When a person breathes in, the diaphragm contracts and the external intercostal muscles contract allowing the rib cage to expand outwards and upwards. The volume of the lungs therefore increases as well as the pressure inside decreasing. As a result, the air is drawn into the lungs. The pleural membranes prevent the friction between the lungs and other organs.

The opposite happens when a person exhales. The internal intercostal muscles contract whilst the diaphragm expands. The volume of the lungs decreases and the pressure increases. As a result, air is pushed out of the lungs.

The alveoli are adapted for gas exchange in four main ways:

1. Their walls are thin, making the diffusion of gases more efficient and occur at a greater rate.
2. Their walls are one cell thick and are situated close to blood capillaries which are also one cell thick. Therefore the diffusion distance is very small hence gas exchange can occur at a greater rate.
3. The alveoli have moist linings which allows gases to dissolve into.
4. Combined, the walls of the alveoli have a massive surface surface area. This allows gases to diffuse in and out at a great rate.

Smoking

Smoking is very destructive for the body.
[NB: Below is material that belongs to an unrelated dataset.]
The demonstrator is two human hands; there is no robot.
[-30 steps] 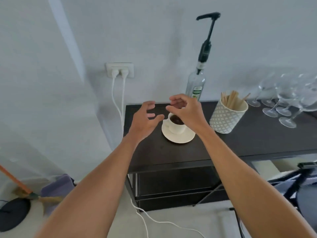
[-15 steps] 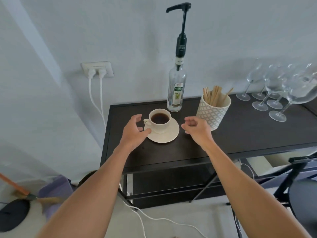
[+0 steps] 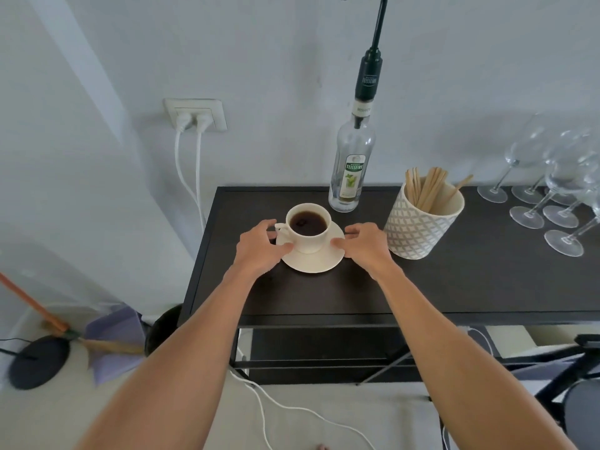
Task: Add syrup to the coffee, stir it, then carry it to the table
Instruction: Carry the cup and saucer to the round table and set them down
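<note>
White coffee cup (image 3: 307,227) on its saucer (image 3: 312,258) sits between both hands: left hand (image 3: 259,248) and right hand (image 3: 365,244) pinch opposite rims, apparently steadying it under the syrup bottle (image 3: 350,170) beyond.

A single head-worn camera looks forward and steeply down from close above the table (image 3: 454,280), facing the wall (image 3: 276,76) at twelve o'clock; both forearms reach in from six o'clock.
</note>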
It primarily affects the circulatory system and respiratory system. There are a vast number of ways it can inhibit the function of various organs:

1. The carbon monoxide from the smoke binds irreversibly to haemoglobin thus preventing oxygen from being transported around the body.
2. Smoking destroys the cilia that lines the trachea and bronchi. This makes dust and dirt more prevalent in the lungs, making one more prone to infection.
3. It can cause excess mucus production. This inhibits the air that can be inhaled and taken into the lungs.
4. Tobacco smoke causes bad cholesterol to build up in veins and arteries. This decreases the space for blood to travel through as it narrows the lumen therefore increasing the blood pressure. High blood pressure means there is a greater chance of narrower blood vessels bursting.
5. Angina is the pain in the chest resulting from lack of oxygen. When carbon monoxide binds to haemoglobin it reduces the amount of oxygen in the blood. A lack of oxygen means cells respire anaerobically. This produces lactic acid. When the lactic acid is not removed and the 'oxygen debt' has not been paid, pain is caused.
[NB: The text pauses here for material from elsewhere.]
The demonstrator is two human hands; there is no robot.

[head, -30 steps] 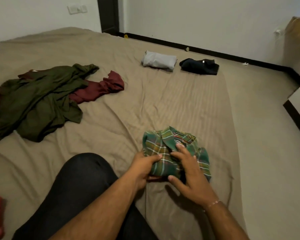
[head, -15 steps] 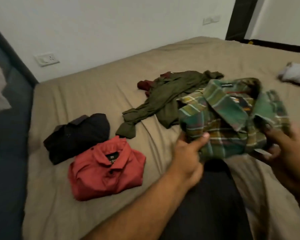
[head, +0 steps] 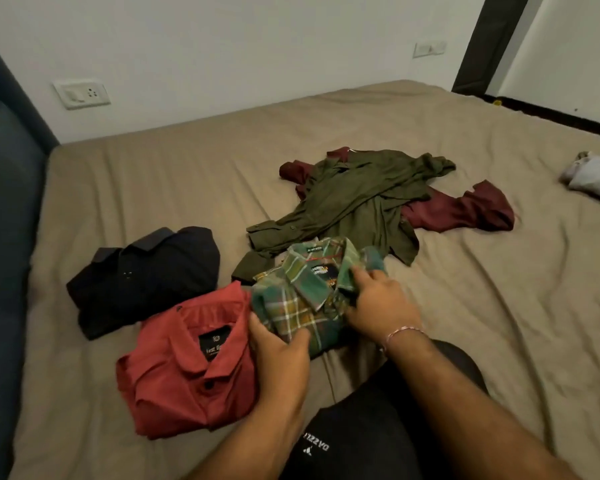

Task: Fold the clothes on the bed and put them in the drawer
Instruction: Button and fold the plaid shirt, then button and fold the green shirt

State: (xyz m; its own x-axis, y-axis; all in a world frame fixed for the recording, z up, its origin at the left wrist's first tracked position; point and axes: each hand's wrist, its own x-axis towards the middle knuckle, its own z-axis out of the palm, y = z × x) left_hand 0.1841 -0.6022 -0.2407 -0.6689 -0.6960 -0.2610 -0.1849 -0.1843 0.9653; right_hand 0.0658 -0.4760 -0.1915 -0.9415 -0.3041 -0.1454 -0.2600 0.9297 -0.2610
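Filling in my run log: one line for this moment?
both hands grip folded plaid shirt | beside red shirt | olive shirt unfolded

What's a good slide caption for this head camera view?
Both hands set folded plaid shirt beside red shirt on bed.

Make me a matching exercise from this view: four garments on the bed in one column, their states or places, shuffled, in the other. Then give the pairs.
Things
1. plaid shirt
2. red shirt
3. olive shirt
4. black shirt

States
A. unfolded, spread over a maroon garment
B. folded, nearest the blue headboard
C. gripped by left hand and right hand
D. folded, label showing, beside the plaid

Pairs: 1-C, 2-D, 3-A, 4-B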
An experiment investigating the effect of exercise on the breathing rate:

Count how many breaths a person takes when stationary for a minute.
Then make them run at 5mph for one minute.
As soon as they stop, count how many breaths they take for a minute.
Make them run at 5mph for two minutes.
Count how many breaths they take for a minute.
The increase in rate should be linear.

Respiration

Respiration is the release of energy from glucose [in living organisms].
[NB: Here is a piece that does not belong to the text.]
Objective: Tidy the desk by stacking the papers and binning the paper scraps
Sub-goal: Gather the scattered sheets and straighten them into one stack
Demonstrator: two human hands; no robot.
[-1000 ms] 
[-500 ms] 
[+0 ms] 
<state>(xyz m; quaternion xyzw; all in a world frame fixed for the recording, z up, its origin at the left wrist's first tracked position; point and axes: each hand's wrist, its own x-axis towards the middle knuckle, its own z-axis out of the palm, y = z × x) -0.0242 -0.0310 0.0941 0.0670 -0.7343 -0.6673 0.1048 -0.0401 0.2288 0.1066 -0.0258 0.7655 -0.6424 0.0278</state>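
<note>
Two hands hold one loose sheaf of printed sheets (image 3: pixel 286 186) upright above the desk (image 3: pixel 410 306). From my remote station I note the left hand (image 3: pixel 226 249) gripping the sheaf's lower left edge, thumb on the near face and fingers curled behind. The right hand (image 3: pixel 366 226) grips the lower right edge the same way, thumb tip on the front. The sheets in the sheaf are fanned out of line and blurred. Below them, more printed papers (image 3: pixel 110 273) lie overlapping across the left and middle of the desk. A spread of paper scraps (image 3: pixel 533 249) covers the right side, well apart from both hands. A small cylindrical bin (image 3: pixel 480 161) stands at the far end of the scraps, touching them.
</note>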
Aerobic respiration is the release of energy by use of oxygen.

Anaerobic respiration is the release of energy without oxygen. It results in less energy being released. In plants, carbon dioxide and ethanol are produced whereas in animals, lactic acid is produced. The ethanol contains stored chemical energy that releases heat energy when burned.

When muscle cells respire anaerobically, they produce lactic acid. This poisons the muscle cells, often making them feel heavier. In order to get rid of the lactic acid, one has to respire aerobically and pay off the 'oxygen debt'. Oxygen oxidises lactic acid, therefore getting rid of it. 

When yeast respire anaerobically they release an enzyme called zymase. This catalyses the reaction of glucose into ethanol. This is used in fermentation. Yeast also release carbon dioxide which is beneficial in making bread rise.

The equation for aerobic respiration in plants and animals.

C6H12O6 + 6O2 = 6H2O + 6CO2

An experiment to investigate the release of carbon dioxide from seeds:

Bubble the gas emitted from the respiring seeds into limewater and see if it turns cloudy.

Place the seeds in cotton wool along with a thermometer and measure the increase in temperature.

The movement of substances into and out of cells

Substances can move into and out of substances by three processes:

1. Active transport
2. Diffusion
3. Osmosis

1. Active transport is the movement of substances across cell membranes against the concentration gradient. This is done by using the energy released through the process of respiration. It occurs most commonly in the roots of a plant. The mineral ions in the soil are pumped into the roots of the plant by active transport.

2. Diffusion is the movement of molecules from an area of high concentration to an area of low concentration. An experiment to see this uses food colouring and a beaker of water. Drop the food colouring in and watch as the water slowly becomes the same colour.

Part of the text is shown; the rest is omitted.